Patients with XP most commonly have mutations on their ERCC2 genes, which leads to XP-D. This variant is likely to produce significant neurological complications, as it combines syndromes within individuals such as XP/TTD (trichothiodystrophy) and XP/CS (Cockayne Syndrome)

Cockayne Syndrome

Cockayne Syndrome is a rare and severe neurodevelopmental disorder caused by mutations in the ERCC6 (CSB) and ERCC8 (CSA) genes, which both are responsible for encoding proteins essential for transcription-coupled nucleotide excision repair (TC-NER). Approximately 60% of cases of diagnosed individuals with Cockayne Syndrome have originated from mutations in ERCC6, responsible for Cockayne Syndrome B, and the remaining patients’ diagnoses are linked to ERCC8. More than 60 pathogenic ERCC6 mutations have been identified by researchers as of the current day. At this point, many of which produce a truncated or structurally altered CSB protein that cannot efficiently coordinate DNA repair or support transcription recovery after damage. Similarly, mutations in ERCC8 hinder the CSA protein efficiency, preventing damaged DNA strands from being recognized and repaired during gene transcription processes. As a result of defective TC-NER, cells accumulate unrepaired DNA structures, which disrupts transcription, then impairing protein production, and ultimately leading to cell dysfunction and death across multiple tissues. Clinically, research has shown that Cockayne syndrome is characterized by symptoms such as growth failure, developmental delay, premature aging, photosensitivity, and neurological deterioration. ^[19]

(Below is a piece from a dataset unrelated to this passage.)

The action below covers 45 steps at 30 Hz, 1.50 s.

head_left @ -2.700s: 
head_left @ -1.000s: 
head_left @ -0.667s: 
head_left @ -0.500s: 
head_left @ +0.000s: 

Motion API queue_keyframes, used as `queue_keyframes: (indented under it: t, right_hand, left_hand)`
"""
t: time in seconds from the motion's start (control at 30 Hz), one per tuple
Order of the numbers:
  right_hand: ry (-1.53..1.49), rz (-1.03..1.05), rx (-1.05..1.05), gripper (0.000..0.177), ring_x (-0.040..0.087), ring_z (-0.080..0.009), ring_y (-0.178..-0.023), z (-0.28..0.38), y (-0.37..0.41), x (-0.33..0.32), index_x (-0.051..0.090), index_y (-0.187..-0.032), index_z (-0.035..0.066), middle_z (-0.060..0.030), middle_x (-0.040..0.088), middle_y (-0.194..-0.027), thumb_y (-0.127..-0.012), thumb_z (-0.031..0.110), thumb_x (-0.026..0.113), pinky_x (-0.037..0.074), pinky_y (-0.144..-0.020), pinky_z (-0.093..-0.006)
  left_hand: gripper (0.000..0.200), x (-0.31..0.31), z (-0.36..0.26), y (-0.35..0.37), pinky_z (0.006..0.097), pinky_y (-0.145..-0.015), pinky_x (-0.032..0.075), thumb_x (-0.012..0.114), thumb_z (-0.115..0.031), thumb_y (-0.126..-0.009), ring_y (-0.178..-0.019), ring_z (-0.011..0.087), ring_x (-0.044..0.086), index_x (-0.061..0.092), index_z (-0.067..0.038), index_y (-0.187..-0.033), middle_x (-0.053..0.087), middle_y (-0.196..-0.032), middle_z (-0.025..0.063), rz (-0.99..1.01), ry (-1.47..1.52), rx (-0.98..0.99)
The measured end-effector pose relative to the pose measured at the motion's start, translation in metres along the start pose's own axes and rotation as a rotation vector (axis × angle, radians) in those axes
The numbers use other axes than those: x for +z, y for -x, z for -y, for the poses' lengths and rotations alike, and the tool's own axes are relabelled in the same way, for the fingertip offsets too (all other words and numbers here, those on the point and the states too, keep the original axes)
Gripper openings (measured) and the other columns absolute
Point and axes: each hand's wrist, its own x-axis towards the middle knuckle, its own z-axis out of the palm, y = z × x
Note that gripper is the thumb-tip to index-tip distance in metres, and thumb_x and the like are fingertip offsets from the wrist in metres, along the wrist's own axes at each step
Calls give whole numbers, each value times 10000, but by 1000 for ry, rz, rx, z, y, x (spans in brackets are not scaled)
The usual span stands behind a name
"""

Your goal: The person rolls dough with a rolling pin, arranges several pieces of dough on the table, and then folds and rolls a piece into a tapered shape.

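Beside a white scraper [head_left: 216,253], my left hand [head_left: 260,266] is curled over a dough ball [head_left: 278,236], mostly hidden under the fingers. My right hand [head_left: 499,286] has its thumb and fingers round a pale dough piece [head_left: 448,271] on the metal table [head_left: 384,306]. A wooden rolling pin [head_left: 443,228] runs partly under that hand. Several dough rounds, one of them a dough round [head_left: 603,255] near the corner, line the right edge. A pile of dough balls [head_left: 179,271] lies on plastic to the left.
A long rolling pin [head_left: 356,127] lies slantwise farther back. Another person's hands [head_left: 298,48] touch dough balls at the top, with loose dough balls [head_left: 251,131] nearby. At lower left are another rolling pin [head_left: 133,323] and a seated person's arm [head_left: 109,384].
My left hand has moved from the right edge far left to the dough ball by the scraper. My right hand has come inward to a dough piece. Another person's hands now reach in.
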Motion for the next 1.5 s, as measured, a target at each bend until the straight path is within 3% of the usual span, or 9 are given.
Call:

The specific mechanisms which link defective ERCC6 and ERCC8 gene function to the full spectrum of symptoms are yet to be completely understood. However, it is believed that impaired DNA repair and transcriptional failure underlie the widespread cellular vulnerability seen in affected individuals. This defective response to DNA damage distinguishes Cockayne syndrome from related repair disorders and explains its combination of developmental abnormalities, heightened UV sensitivity, and progressive tissue degeneration.

Trichothiodystrophy

Trichothiodystrophy (TTD) is a rare, heritable condition, that is largely believed to be correlated to mutations to the ERCC2 or ERCC3 gene, largely characterized by its negative effect on hair, causing it to be brittle, banded, and sparse. The banding that often occurs is due to a lack of sulfur in the proteins that provide strength and structure to hair strands. Patients with severe TTD may also experience significant intellectual disability, frequent periods of infection and sickness, abnormal red blood cells, elevated A2 hemoglobin, dry skin, and a shortened lifespan. Since the condition is heritable, the symptoms can be visible even in babies, who are more susceptible to premature births, a lower birth weight, and delayed growth, as they may exhibit a shorter build than usual.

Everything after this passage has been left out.